Collected data
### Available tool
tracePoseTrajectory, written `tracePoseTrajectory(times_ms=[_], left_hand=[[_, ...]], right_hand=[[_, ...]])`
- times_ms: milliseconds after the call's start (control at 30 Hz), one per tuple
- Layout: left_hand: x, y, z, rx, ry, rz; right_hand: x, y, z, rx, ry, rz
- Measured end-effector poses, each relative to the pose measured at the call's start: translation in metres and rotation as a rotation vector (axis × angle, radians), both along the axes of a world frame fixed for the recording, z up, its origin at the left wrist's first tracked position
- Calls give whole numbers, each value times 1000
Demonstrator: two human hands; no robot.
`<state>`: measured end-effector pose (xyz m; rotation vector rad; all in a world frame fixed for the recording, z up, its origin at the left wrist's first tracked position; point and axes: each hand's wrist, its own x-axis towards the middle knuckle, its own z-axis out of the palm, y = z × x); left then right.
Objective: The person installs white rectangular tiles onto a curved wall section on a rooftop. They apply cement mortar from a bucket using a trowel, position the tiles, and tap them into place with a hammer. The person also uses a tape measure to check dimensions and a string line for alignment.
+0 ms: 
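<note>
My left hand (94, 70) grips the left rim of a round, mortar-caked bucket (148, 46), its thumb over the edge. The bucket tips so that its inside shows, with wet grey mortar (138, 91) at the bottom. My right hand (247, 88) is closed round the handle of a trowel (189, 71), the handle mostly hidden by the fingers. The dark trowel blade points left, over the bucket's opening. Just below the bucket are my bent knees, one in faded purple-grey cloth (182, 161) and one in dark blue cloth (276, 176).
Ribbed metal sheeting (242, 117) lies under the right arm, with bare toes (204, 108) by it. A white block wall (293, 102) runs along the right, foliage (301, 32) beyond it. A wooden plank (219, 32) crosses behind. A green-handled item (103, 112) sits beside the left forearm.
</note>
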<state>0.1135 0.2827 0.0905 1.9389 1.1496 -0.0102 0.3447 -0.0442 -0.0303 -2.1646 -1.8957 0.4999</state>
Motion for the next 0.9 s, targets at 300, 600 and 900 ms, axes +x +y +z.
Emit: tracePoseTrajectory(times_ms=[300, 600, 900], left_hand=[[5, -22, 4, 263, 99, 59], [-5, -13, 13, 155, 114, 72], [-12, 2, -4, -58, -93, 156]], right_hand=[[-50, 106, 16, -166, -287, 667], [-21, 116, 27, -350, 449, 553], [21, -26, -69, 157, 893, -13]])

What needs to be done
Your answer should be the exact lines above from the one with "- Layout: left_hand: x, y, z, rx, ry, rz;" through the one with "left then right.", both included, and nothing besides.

Answer to the exercise
- Layout: left_hand: x, y, z, rx, ry, rz; right_hand: x, y, z, rx, ry, rz
- Measured end-effector poses, each relative to the pose measured at the call's start: translation in metres and rotation as a rotation vector (axis × angle, radians), both along the axes of a world frame fixed for the recording, z up, its origin at the left wrist's first tracked position
- Calls give whole numbers, each value times 1000
Demonstrator: two human hands; no robot.
`<state>`: measured end-effector pose (xyz m; rotation vector rad; all in a world frame fixed for the recording, z up, its origin at the left wrist's first tracked position; point and axes: each hand's wrist, its own x-axis towards the middle knuckle, its own z-axis out of the palm, y = z × x); left then right.

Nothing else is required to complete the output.